### PROBLEM DETAILS
Would you repeat exactly the part of the listing below that runs from the line containing "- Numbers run" down to the line containing "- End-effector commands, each", inclusive, and nothing else?

### RECORDS SHOWN
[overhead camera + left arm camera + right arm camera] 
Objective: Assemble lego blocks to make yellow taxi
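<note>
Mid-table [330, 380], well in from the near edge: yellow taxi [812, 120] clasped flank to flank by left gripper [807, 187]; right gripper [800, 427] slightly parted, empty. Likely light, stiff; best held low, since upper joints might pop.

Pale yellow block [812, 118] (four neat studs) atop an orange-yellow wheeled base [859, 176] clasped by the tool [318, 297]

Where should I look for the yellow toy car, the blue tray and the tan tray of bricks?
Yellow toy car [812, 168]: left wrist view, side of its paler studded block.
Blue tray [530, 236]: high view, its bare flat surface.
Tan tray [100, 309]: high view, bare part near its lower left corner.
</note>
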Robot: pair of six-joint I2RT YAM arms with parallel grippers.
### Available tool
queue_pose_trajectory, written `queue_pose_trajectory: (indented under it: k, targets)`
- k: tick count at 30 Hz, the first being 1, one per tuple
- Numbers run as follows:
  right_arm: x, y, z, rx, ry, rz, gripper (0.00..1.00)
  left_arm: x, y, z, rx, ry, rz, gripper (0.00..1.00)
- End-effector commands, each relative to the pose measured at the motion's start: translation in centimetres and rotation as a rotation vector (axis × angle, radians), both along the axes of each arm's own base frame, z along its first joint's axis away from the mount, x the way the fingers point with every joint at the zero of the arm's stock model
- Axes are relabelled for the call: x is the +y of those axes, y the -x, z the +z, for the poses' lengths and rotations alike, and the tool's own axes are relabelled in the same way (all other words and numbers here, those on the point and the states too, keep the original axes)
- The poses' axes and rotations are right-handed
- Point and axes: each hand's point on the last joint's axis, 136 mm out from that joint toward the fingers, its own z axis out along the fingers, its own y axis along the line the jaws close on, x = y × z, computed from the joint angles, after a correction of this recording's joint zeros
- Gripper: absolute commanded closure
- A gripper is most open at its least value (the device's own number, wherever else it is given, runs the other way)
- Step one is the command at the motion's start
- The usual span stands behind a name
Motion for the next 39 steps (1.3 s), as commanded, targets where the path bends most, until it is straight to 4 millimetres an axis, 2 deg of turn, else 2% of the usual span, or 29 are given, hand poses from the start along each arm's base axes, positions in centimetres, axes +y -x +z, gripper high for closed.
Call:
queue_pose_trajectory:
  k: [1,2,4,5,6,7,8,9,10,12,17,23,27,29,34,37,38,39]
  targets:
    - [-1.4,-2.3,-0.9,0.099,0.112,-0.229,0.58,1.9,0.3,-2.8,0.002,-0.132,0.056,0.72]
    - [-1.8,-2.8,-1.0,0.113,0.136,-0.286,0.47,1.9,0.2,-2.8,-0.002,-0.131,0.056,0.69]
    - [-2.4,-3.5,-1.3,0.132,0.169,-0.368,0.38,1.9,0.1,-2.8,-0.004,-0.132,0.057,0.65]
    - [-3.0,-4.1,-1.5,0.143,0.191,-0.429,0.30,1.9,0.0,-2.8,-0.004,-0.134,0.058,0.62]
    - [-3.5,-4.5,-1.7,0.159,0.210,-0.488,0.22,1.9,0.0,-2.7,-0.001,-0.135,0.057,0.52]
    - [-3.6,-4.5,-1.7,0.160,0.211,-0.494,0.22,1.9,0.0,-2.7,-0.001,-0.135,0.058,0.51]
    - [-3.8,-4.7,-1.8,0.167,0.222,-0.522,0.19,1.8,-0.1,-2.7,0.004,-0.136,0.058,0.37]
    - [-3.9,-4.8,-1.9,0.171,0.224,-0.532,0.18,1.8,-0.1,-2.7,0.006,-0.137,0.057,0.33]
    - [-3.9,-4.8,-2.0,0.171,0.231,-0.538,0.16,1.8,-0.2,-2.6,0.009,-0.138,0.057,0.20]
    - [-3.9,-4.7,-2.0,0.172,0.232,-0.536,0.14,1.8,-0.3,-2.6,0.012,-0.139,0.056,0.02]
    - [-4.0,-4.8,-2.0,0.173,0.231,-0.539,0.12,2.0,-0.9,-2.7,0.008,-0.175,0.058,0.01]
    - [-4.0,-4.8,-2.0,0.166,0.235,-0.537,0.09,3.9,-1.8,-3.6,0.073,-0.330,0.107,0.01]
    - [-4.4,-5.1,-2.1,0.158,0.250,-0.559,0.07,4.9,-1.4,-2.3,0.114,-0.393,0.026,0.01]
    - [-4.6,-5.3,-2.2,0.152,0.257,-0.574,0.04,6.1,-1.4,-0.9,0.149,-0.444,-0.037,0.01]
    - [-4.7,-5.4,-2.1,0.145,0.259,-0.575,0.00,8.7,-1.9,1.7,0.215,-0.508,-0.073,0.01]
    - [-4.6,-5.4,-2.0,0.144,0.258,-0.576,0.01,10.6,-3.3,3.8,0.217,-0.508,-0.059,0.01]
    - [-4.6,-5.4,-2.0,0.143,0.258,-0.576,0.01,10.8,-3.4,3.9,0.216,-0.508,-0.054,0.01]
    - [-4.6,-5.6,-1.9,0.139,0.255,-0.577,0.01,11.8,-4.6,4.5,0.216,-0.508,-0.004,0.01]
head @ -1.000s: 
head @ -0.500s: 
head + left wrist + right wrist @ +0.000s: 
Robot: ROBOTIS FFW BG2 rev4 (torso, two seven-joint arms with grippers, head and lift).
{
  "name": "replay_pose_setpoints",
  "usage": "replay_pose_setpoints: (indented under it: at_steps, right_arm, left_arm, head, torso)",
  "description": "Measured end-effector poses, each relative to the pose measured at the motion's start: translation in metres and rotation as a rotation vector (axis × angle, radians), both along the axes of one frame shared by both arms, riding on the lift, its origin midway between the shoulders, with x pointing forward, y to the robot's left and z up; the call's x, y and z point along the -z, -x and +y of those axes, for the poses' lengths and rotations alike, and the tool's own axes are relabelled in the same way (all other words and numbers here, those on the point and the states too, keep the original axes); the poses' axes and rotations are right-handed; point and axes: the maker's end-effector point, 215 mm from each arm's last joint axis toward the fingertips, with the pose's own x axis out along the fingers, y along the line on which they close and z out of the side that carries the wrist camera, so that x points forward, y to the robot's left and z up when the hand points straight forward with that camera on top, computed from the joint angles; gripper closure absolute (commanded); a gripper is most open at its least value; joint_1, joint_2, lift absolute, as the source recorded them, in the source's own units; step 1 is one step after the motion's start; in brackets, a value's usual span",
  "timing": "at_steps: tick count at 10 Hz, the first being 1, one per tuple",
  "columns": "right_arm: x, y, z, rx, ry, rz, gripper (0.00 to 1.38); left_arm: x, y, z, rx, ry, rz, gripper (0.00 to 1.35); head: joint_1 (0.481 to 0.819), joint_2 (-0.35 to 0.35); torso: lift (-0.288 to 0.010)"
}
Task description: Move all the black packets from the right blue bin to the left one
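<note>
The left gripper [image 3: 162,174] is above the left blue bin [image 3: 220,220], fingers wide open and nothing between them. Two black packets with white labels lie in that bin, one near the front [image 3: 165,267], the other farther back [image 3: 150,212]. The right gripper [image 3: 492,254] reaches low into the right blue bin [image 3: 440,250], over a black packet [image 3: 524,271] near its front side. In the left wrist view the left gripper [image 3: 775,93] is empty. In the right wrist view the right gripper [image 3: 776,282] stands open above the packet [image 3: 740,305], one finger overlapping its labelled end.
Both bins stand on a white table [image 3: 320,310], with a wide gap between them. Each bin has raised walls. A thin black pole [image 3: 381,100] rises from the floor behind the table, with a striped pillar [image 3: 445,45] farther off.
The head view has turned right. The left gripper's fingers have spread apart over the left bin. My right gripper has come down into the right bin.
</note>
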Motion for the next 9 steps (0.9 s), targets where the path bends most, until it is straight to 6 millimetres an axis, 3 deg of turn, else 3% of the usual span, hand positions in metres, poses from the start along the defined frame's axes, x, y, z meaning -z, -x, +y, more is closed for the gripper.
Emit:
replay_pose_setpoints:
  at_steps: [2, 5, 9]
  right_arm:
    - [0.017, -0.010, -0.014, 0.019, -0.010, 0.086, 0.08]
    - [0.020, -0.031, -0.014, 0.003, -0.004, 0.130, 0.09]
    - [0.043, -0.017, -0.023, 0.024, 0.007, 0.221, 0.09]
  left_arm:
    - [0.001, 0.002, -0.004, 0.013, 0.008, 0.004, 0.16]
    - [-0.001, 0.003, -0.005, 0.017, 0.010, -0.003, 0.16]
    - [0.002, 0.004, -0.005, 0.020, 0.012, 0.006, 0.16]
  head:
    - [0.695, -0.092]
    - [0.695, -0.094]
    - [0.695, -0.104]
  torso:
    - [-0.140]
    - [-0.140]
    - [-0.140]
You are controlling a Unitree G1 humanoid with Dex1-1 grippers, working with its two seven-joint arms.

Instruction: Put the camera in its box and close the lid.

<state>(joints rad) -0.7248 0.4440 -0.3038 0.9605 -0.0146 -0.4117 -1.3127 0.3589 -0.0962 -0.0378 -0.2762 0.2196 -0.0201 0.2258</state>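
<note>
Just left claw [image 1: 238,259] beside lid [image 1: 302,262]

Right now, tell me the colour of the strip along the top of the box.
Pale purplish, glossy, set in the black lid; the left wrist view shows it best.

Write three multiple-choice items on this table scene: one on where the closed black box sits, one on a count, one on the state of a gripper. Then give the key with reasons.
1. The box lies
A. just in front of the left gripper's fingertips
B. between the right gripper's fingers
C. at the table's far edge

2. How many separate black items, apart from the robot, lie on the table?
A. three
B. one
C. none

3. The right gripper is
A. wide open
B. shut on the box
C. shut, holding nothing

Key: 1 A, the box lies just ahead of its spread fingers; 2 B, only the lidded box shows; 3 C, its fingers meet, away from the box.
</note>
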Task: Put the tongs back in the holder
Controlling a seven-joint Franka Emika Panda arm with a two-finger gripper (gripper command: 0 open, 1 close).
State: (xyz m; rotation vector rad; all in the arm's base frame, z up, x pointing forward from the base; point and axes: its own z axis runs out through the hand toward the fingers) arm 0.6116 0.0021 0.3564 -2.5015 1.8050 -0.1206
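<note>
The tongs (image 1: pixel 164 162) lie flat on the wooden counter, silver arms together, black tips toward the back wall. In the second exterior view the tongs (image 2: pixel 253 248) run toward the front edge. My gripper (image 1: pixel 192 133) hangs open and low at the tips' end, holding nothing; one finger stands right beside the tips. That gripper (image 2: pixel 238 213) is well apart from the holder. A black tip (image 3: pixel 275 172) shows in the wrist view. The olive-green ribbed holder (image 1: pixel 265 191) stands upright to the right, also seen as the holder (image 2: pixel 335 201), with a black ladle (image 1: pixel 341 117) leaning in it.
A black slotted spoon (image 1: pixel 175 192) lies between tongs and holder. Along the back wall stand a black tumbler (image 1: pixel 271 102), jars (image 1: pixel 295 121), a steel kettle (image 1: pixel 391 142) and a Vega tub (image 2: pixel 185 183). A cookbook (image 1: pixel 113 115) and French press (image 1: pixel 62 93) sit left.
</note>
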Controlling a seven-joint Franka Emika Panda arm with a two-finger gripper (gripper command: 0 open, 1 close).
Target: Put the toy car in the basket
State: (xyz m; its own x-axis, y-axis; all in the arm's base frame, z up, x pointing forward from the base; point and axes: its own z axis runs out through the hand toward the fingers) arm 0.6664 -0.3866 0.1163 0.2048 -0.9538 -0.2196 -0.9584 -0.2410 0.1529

### ANSWER TO THIS TASK
- Numbers run as follows:
  right_arm: x, y, z, rx, ry, rz, gripper (0.00..1.00)
  left_arm: x, y, z, rx, ry, rz, gripper (0.00..1.00)
- End-effector commands, each relative to the pose measured at the motion's start: translation in centimetres and rotation as a rotation vector (axis × angle, radians), both along the axes of each arm's own base frame, z along its first joint's axis away from the mount, x the way the fingers point with every joint at the zero of the arm's stock model

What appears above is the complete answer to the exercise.